"Battle Belongs" is a song by American contemporary Christian musician Phil Wickham. The song was released on September 4, 2020, as the lead single to his eighth studio album, Hymn of Heaven (2021). The song impacted Christian radio on October 16, 2020. Wickham co-wrote the song with Brian Johnson, and collaborated with Jonathan Smith in the production of the single.

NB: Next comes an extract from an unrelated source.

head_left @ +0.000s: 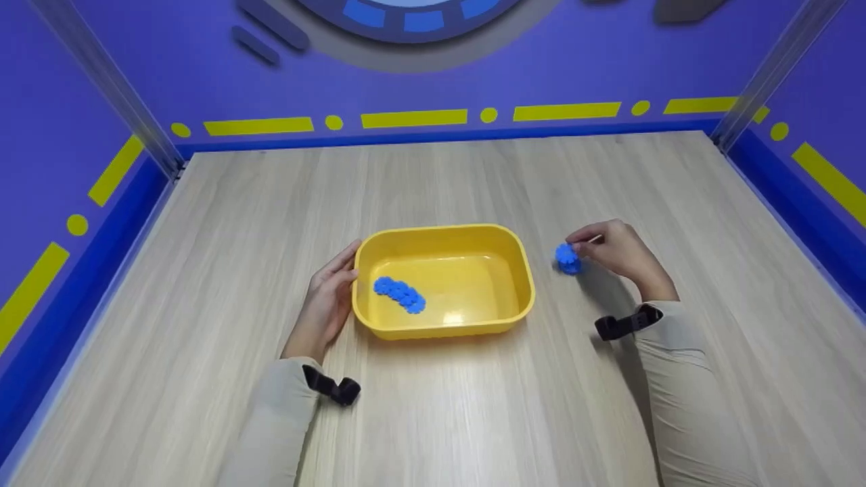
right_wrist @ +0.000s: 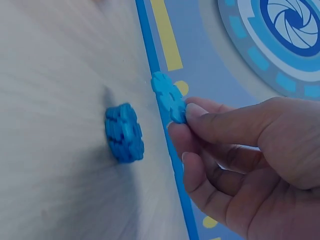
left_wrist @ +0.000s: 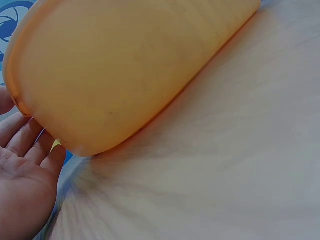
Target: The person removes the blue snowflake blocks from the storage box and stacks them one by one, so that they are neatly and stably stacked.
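My left hand (head_left: 328, 294) rests at the left end of a yellow plastic tub (head_left: 443, 331). Its straight fingers lie against the outer wall and the thumb is at the rim; in the left wrist view the fingertips pass behind the wall (left_wrist: 125, 75). Inside the tub, toward its left end, several blue flower-shaped discs (head_left: 399, 293) overlap in a row. To the right of the tub, my right hand (head_left: 616, 250) pinches one blue flower-shaped disc (right_wrist: 169, 97) between thumb and forefinger. Beside that disc, a short stack of similar blue discs (right_wrist: 124, 133) sits on the table.
The pale wood-grain table (head_left: 446, 419) carries the tub and stack. Purple panels (head_left: 433, 88) with yellow dashes and dots stand along the back and sides. A black strap with a small camera (head_left: 331, 385) sits on the left sleeve, another strap (head_left: 629, 323) on the right.
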Motion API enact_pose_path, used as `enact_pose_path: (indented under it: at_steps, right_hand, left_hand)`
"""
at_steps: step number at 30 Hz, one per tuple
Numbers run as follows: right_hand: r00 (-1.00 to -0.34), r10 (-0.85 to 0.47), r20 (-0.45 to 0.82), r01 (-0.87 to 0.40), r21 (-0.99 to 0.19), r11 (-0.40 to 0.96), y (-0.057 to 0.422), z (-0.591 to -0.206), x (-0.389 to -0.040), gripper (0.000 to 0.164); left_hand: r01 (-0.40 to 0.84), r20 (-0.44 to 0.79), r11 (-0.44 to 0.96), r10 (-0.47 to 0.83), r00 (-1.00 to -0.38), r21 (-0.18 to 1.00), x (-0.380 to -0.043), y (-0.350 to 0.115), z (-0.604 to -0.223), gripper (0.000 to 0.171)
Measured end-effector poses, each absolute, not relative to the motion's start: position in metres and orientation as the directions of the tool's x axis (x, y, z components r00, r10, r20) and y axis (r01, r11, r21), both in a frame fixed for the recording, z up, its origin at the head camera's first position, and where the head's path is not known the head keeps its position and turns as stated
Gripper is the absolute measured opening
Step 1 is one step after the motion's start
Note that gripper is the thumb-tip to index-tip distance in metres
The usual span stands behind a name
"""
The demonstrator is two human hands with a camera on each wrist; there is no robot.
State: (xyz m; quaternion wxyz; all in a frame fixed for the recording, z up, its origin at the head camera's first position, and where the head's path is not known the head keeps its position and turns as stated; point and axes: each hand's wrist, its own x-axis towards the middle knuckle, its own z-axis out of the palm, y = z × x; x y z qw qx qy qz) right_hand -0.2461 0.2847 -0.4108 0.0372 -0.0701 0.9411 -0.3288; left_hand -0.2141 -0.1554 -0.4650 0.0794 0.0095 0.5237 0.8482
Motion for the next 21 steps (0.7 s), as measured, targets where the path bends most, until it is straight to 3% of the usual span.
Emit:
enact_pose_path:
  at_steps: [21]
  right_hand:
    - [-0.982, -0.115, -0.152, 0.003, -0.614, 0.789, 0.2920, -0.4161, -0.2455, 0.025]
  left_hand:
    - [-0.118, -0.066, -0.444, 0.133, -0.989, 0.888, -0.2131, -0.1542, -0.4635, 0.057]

"Battle Belongs" peaked at No. 2 on the US Hot Christian Songs chart. The song also went on to peak at No. 13 on the Bubbling Under Hot 100 chart. It has been certified gold by Recording Industry Association of America (RIAA). "Battle Belongs" was nominated for the GMA Dove Award Worship Recorded Song of the Year at the 2021 GMA Dove Awards.

Background
On September 4, 2020, Phil Wickham released "Battle Belongs" as a single. Wickham shared the story behind the song, saying:

Composition
"Battle Belongs" is composed in the key of D-flat major with a tempo of 162 beats per minute. Wickham's vocal range spans from D♭4 to A♭5.

Reception

Critical response
Jonathan Andre of 365 Days of Inspiring Media gave a positive review of the song, saying "Battle Belongs" is "a great reminder of how we should be acting, especially in 2020 in the midst of a pandemic. Whatever we're facing and the struggle that we're in, we can rest assured that the Lord fights our battles for us- we need only to be still and know He's God, giving our worries and troubles to Him, maybe even on a daily basis."

Accolades

Commercial performance
"Battle Belongs" debuted at No. 23 on the US Hot Christian Songs chart dated September 19, 2020, concurrently charting at No. 5 on the Christian Digital Song Sales chart. It went on to peak at number 2 on the chart, and spent a total of forty-five non-consecutive weeks on Hot Christian Songs Chart.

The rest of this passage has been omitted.